Rescuers on Wednesday were searching for a 30-foot-long gray whale with its tail entangled in a massive gill net last spotted off Northern California’s coast

Olga R. Rodriguez
Wednesday 10 April 2024 22:44 BST

Rescuers were searching Wednesday for a gray whale last spotted off Northern California's coast with its tail entangled in a massive gill net.

The 30-foot (9-meter) whale was spotted Tuesday near San Francisco swimming north as part of gray whales' annual migration from Mexico to Alaska. It was dragging the net with two bright red buoys that rescuers attached to it on March 22, when the animal was first spotted off Laguna Beach in Southern California.

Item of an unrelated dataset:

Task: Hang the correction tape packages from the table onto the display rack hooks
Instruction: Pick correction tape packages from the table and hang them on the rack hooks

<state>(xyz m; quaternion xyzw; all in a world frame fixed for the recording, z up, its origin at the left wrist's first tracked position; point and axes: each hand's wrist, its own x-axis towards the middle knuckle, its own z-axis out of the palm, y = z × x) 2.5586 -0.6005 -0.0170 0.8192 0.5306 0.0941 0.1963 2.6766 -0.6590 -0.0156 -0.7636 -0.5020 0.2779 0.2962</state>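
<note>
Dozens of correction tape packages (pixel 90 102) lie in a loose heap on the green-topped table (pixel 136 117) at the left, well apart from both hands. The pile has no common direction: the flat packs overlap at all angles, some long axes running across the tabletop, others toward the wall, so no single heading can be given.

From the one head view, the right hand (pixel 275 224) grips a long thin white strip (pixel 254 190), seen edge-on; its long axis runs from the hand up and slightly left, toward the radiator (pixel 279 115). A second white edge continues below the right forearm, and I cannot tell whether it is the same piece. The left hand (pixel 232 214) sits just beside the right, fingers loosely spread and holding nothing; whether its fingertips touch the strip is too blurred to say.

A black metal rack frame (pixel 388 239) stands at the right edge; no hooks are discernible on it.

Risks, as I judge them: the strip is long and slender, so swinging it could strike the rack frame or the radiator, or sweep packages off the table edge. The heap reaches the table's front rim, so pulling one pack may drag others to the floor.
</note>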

Justin Viezbicke, coordinator of the National Oceanic and Atmospheric Administration Fisheries' California marine mammal stranding response, said the rescue team pulled up behind the animal on Tuesday but could not cut the net because it became aggressive.

“The team went out there yesterday and made some attempts but as the team approached, the animal became very reactive,” Viezbicke said.

NOAA's team, which is working on the rescue effort with the Marine Mammal Center in Sausalito, California, was searching Wednesday for the whale north of San Francisco.

Kathi George, director of cetacean conservation biology at the Marine Mammal Center, said a rescue crew in Southern California couldn't disentangle the whale last month but the team was able to attach a satellite tag to the net to track it and two buoys to make it easier to spot the animal. But the tracker is no longer attached, she said.

George said that if the rescue team spots the whale on Wednesday they will attempt to cut the net or at least attach another satellite tag.

"Our goal is to retrieve the gear that’s on the whale, so we can learn more about the entanglement and how it happened so, we could use that to inform risk reduction efforts,” she said.

Every spring, Gray whales migrate 5,000 miles (8,000 kilometers) from birthing waters off Baja California, Mexico to feeding grounds in the Arctic.